▸ Task to carry out
Nothing outside the range is wanted. Repeat exactly the lines below from the one with "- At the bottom" through the one with "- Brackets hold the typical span".

•••••

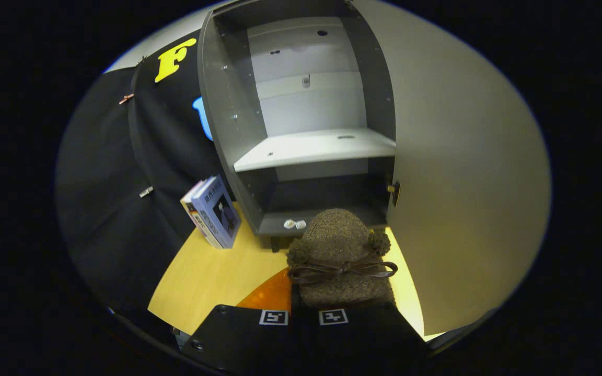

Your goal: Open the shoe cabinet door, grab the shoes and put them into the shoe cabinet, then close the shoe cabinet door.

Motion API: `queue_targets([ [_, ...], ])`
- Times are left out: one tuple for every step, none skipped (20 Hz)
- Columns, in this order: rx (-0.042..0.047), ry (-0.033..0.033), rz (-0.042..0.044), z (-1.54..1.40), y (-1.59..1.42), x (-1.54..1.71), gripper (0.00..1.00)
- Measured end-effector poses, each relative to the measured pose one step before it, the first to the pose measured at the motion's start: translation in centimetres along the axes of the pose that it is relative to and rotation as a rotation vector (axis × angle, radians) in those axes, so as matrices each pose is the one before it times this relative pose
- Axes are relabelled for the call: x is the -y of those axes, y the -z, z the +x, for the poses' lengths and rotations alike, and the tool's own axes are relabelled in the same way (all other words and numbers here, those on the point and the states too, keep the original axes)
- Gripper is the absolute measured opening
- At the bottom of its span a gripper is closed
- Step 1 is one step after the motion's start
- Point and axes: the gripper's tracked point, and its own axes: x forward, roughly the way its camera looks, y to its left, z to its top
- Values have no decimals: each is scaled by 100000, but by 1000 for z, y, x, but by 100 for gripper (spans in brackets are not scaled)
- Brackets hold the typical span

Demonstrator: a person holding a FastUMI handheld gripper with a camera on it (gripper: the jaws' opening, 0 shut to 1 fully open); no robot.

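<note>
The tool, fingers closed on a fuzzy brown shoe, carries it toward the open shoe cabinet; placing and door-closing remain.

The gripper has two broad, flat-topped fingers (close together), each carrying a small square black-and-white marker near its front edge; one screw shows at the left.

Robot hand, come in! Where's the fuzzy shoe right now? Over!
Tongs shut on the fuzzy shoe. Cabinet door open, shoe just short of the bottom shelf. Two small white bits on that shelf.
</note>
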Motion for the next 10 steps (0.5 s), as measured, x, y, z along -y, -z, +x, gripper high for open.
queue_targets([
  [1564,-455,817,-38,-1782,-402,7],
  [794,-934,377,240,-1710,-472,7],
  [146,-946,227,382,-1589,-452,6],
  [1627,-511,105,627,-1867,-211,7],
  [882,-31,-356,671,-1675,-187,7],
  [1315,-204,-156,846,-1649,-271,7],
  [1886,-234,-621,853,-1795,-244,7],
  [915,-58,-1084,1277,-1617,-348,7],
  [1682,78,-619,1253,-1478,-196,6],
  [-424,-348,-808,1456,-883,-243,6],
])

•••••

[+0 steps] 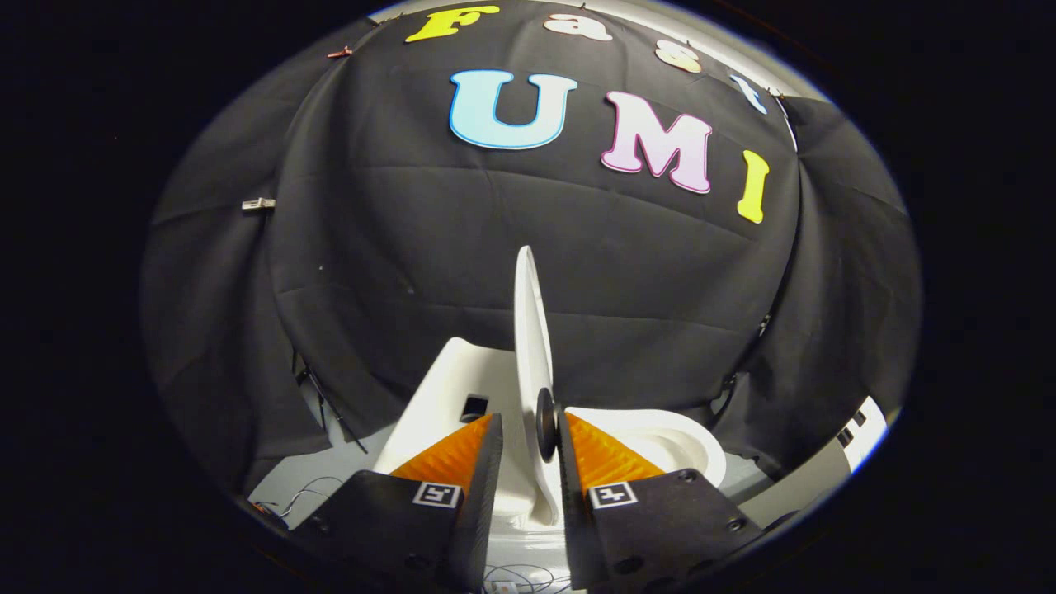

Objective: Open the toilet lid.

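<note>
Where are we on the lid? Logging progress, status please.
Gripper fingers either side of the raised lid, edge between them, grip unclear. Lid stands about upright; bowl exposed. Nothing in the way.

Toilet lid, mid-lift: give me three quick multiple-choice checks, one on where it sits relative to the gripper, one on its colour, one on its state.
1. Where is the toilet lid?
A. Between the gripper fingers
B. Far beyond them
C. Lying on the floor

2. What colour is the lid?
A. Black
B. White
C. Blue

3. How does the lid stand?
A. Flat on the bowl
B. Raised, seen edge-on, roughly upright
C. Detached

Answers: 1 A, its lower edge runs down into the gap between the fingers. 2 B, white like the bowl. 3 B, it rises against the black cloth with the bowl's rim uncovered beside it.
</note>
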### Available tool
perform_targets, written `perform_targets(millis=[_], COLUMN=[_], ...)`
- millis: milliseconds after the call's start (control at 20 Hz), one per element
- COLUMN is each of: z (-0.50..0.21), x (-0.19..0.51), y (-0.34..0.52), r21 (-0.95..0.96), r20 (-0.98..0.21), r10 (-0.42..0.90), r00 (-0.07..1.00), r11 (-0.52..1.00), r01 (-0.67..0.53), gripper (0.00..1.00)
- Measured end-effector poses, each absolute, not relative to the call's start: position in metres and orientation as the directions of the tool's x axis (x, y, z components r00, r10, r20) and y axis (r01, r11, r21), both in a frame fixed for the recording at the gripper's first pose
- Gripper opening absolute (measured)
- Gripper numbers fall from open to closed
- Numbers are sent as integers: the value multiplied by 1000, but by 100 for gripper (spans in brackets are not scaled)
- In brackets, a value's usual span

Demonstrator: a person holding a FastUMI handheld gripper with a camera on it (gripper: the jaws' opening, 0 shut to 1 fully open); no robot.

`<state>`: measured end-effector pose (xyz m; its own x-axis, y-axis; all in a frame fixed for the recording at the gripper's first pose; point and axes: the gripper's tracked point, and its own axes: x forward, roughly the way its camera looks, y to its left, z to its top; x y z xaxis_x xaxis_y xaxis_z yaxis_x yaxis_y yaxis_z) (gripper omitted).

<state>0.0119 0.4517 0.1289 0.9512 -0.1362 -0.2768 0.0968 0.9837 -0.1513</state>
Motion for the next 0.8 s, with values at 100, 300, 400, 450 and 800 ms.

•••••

▸ Answer box
- At the bottom of its span a gripper is closed
- Step 1 is one step after the motion's start
- Point and axes: the gripper's tracked point, and its own axes: x forward, roughly the way its camera looks, y to its left, z to its top
- Values have no decimals: each is scaled by 100000, but by 1000 for z, y, x, but by 100 for gripper (spans in brackets are not scaled)
- Brackets hold the typical span

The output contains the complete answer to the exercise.